Before the age of motoring vehicles, the popular form of transport was the horse-drawn carriage. In 1898, a man named Ludwig Lohner called upon Ferdinand Porsche to change the world forever. A young Ferdinand Porsche was captivated by electricity, to the point he electrified his father’s workshop at just 13 years old. As a result of this, Porsche’s mother, Anna, sought it best that Porsche pursued his passions at the evening class at the Staatsgewerbeschule in Reichenberg. Years later, when working in electrical engineering, Porsche was put onto Lohner’s radar, after he had built an electric motor to drive the rear wheel of the bicycle he used to commute to work. Ludwig employed the 23 year old after Ferdinand pitched his design for a front-wheel drive automobile.
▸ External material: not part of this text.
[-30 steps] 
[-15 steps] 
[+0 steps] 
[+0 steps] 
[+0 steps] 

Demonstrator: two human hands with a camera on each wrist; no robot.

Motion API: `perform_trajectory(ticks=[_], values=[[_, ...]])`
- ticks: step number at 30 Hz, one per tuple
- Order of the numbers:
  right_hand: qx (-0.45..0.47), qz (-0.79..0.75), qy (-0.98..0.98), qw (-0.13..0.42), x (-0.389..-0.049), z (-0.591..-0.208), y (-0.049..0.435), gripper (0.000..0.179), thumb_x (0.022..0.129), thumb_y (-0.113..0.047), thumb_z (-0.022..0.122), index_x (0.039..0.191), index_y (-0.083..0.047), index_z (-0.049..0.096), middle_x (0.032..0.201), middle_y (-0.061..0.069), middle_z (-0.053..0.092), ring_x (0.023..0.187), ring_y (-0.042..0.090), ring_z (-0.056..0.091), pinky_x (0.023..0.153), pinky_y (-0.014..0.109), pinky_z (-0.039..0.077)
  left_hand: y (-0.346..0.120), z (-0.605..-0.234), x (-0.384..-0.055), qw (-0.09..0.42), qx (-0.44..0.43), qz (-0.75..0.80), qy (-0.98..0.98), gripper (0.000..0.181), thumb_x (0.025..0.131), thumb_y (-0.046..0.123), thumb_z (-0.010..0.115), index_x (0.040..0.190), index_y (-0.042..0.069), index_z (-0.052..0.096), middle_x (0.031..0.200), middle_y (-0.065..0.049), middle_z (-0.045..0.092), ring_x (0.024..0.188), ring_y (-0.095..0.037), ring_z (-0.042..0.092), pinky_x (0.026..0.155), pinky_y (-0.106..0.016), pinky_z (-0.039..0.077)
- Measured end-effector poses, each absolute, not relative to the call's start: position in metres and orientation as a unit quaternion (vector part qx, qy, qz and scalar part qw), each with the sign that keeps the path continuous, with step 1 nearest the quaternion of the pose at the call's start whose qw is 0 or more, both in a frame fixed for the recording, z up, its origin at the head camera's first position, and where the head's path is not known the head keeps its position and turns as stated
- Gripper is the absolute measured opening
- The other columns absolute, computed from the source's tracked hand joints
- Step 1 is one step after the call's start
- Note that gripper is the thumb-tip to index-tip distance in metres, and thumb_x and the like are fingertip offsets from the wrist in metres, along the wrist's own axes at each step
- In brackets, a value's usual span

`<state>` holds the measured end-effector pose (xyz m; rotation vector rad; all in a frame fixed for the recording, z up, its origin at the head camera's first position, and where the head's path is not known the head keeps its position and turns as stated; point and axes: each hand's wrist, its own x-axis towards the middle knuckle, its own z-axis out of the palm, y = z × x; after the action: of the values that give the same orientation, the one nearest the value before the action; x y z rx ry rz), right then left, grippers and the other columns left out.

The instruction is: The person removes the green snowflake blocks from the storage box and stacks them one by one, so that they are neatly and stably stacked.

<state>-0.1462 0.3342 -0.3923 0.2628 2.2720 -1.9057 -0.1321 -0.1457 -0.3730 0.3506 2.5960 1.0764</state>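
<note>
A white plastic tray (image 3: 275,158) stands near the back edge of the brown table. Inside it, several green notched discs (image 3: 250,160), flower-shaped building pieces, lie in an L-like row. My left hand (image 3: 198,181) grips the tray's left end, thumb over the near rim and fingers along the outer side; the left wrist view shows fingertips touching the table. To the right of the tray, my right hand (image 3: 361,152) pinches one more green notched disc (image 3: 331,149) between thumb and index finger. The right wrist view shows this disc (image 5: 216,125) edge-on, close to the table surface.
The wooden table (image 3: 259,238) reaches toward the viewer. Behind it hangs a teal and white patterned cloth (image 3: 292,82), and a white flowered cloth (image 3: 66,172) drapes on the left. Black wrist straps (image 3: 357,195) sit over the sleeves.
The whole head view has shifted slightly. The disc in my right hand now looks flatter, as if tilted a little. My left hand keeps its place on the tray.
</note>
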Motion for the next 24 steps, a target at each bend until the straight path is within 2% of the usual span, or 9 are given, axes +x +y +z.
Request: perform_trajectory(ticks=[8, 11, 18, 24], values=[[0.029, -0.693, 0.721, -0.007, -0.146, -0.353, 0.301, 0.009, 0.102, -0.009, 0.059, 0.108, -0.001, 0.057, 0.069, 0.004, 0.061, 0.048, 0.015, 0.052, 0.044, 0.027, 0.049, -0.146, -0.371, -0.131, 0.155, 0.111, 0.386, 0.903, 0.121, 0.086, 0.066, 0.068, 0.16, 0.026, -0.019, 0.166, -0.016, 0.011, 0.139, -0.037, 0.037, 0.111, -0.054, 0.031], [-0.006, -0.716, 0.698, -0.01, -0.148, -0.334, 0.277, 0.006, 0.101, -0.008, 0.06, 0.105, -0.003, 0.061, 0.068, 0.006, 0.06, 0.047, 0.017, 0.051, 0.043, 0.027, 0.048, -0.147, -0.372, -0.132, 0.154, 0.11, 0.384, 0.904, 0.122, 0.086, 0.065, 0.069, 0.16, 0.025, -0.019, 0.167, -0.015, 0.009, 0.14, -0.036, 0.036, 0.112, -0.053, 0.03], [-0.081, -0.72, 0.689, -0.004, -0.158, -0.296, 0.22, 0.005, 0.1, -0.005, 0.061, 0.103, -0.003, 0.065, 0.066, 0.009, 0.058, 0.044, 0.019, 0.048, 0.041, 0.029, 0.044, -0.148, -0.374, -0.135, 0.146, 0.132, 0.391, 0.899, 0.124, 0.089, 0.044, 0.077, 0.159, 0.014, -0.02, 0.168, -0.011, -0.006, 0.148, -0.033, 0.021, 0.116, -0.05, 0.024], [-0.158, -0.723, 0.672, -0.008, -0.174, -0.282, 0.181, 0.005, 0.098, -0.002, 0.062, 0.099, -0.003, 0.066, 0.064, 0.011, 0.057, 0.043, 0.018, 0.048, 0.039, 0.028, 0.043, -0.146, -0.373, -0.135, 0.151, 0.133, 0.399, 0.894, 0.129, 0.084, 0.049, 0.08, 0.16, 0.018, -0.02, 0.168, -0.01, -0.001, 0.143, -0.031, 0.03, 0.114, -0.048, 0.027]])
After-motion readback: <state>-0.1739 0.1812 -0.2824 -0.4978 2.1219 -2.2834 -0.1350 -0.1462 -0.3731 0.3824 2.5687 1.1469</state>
The result was the world’s first electric vehicle; the Phaeton C2 (commonly referred to as ‘P1’).

 

Porsche was pleased to be in the employment of Lohner for the creation of the C2 Phaeton. Naturally, Porsche was very attached to his creation, and felt he would not be appropriately recognised for his achievement. Ferdinand decided to take the strategic move, of engraving “P1” (Porsche No.1) onto all key components to secure his legacy. This wonderful machine achieved a great deal of attention in 1900 at the Expo in Paris, and the public were particularly fascinated by the electric components designed by Porsche. Later in history, this car became less commonly known as the Phaeton C2 and is now mostly referred to as the Porsche P1.

 

The ground-breaking engine was capable of producing 3bhp, though it could produce 5bhp when put into an “overclocking” mode. The top-speed achieved in the P1 was 21mph. These speeds are overshadowed by today’s standards, however for the time-period this was regarded as very fast. The P1 entered into the International Motor Vehicle Exhibition in Berlin, Sept 1899. This was a 64-mile round-trip race between Berlin and Zehlendorf, with varying inclines, top-speed straights and out of the 8 competing models, more than 50% did not reach the finish. Porsche took the P1 over the finish-line, an entire 18 minutes before second place. On top of the incredible speed, the motor vehicle achieved an award for the best energy consumption in urban traffic.

 

The world-changing, electric, Egger-Lohner C2 Phaeton, became overshadowed by it’s successor, the Lohner-Porsche Semper Vivus Hybrid car. So the P1 was stored away into an Austrian barn in 1902, where it then sat for 112 years. Thankfully, in 2014 it was rediscovered and has since been taken into the care of the Porsche Museum in Stuttgart, still available to view today.